*Required work*
The listing below must be repeated word for word, without its pictures.

START Data

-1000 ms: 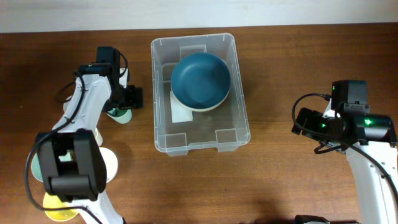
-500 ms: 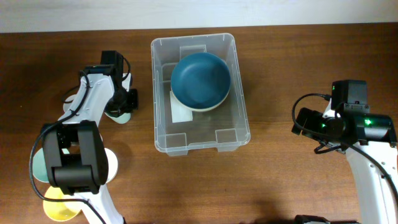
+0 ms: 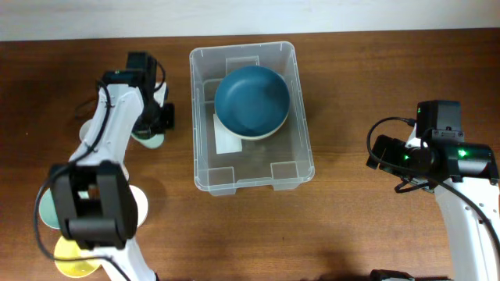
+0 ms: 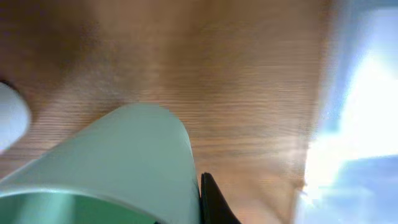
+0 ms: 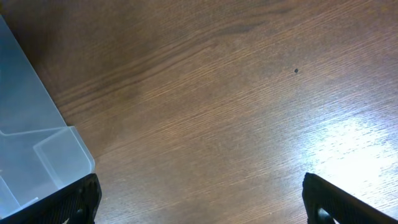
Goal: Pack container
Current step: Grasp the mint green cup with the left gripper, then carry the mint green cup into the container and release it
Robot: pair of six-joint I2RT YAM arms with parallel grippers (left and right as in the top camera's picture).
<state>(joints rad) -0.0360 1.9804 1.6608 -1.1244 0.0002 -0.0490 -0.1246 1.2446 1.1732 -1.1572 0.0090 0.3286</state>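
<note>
The container (image 3: 205,173) is a clear plastic bin at the table's middle, with a dark blue bowl (image 3: 251,101) inside its far half. Left of it, my left gripper (image 3: 157,125) is shut on the rim of a pale green cup (image 3: 146,138). In the left wrist view the cup (image 4: 118,162) fills the lower left, one black finger (image 4: 211,202) presses its outer wall, and the container (image 4: 364,124) is a blur at right. My right gripper (image 5: 199,211) stands open over bare wood, to the right of the container's corner (image 5: 37,149).
At the near left, partly under the left arm's base, lie a white bowl (image 3: 139,208), a yellow one (image 3: 74,267) and a pale teal one (image 3: 45,212). The right arm (image 3: 437,152) sits at the right side of the wooden table.
The left gripper has shut on the green cup's rim and shifted slightly toward the far edge with it. The right arm has not moved.
</note>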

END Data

*Solution for this task*
-1000 ms: 
-500 ms: 
+0 ms: 
+0 ms: 
+0 ms: 
Goal: Pack container
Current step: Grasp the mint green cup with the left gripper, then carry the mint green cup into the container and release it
Robot: pair of six-joint I2RT YAM arms with parallel grippers (left and right as in the top camera's picture).
<state>(joints rad) -0.0360 1.9804 1.6608 -1.1244 0.0002 -0.0490 -0.1246 1.2446 1.1732 -1.1572 0.0090 0.3286</state>
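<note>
The container (image 3: 205,173) is a clear plastic bin at the table's middle, with a dark blue bowl (image 3: 251,101) inside its far half. Left of it, my left gripper (image 3: 157,125) is shut on the rim of a pale green cup (image 3: 146,138). In the left wrist view the cup (image 4: 118,162) fills the lower left, one black finger (image 4: 211,202) presses its outer wall, and the container (image 4: 364,124) is a blur at right. My right gripper (image 5: 199,211) stands open over bare wood, to the right of the container's corner (image 5: 37,149).
At the near left, partly under the left arm's base, lie a white bowl (image 3: 139,208), a yellow one (image 3: 74,267) and a pale teal one (image 3: 45,212). The right arm (image 3: 437,152) sits at the right side of the wooden table.
The left gripper has shut on the green cup's rim and shifted slightly toward the far edge with it. The right arm has not moved.
</note>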

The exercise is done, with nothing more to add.